Look through the records that follow. Copy every line containing the word "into".
•••••
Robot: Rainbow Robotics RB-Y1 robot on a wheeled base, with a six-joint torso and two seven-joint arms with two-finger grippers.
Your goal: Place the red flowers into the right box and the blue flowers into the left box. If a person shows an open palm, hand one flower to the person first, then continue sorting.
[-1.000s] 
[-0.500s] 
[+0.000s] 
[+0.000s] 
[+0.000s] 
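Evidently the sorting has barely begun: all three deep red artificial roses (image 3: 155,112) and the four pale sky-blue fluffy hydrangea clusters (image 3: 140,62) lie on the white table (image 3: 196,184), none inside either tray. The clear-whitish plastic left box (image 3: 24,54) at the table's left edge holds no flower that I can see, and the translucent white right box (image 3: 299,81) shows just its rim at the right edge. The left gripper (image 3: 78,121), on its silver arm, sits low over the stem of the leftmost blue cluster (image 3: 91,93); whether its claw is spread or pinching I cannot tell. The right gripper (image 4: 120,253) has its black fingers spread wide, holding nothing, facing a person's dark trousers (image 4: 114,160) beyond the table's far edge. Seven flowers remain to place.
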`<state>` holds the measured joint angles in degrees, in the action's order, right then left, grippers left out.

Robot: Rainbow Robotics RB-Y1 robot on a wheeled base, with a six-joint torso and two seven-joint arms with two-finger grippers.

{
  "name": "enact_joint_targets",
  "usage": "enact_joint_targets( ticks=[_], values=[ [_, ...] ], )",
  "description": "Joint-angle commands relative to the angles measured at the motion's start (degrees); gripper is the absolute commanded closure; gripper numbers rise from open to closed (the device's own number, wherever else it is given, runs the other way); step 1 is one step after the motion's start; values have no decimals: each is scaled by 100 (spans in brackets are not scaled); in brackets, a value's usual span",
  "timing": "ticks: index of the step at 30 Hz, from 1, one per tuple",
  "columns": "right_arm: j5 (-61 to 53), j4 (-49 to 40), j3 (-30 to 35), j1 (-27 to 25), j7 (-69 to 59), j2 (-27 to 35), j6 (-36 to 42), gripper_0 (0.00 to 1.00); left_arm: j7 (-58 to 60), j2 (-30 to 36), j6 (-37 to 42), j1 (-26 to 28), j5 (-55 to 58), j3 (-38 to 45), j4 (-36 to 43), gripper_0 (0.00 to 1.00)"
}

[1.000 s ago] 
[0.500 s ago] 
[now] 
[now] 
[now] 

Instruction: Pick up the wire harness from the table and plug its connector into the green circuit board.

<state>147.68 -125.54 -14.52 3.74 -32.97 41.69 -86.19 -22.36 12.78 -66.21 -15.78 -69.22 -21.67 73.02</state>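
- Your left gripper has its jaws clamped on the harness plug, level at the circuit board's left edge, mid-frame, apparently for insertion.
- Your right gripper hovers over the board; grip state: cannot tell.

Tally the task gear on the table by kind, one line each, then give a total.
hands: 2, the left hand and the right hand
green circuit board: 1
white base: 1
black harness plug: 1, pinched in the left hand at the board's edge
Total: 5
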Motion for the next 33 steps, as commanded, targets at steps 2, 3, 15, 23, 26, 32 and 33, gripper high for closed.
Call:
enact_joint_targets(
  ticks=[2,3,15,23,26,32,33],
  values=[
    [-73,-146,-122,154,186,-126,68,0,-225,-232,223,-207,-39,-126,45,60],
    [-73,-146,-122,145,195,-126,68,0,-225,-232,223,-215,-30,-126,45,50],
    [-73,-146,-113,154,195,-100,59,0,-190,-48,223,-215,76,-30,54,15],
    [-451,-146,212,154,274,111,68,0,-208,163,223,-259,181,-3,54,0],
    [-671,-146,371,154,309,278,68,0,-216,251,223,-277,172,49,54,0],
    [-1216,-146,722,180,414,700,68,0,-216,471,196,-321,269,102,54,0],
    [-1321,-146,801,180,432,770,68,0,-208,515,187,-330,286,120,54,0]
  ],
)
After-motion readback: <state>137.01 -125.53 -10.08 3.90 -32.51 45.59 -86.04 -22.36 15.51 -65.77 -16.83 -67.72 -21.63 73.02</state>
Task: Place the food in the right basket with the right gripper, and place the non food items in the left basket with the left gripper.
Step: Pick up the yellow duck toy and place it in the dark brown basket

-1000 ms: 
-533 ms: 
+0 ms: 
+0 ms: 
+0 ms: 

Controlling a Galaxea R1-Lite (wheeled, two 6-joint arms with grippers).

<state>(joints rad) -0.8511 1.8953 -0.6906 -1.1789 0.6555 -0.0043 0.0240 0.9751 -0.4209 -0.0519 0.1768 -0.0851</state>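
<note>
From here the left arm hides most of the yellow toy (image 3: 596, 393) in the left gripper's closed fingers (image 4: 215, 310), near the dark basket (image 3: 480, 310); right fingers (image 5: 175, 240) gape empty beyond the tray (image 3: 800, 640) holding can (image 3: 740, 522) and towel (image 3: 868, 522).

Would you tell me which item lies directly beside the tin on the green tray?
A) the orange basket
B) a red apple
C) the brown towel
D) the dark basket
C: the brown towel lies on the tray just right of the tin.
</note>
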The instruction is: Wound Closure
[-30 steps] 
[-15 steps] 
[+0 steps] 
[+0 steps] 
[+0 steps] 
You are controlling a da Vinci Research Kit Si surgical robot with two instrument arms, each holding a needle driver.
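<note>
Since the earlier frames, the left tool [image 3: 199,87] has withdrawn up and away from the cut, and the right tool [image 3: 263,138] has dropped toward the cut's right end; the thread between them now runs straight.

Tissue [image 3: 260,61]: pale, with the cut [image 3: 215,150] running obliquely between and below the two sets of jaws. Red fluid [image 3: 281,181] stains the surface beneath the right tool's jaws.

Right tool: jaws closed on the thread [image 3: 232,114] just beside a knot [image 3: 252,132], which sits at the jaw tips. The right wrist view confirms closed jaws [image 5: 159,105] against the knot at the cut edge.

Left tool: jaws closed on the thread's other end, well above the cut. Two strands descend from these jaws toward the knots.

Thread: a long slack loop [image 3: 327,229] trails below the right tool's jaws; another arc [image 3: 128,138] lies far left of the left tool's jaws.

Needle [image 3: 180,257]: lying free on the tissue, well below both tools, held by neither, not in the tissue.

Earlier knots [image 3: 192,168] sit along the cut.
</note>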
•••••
▶ Your response:
Your goal: Place the red flowers into the right box and the blue flowers into the left box. If a person shows an open palm, hand one flower to the person first, then continue sorting.
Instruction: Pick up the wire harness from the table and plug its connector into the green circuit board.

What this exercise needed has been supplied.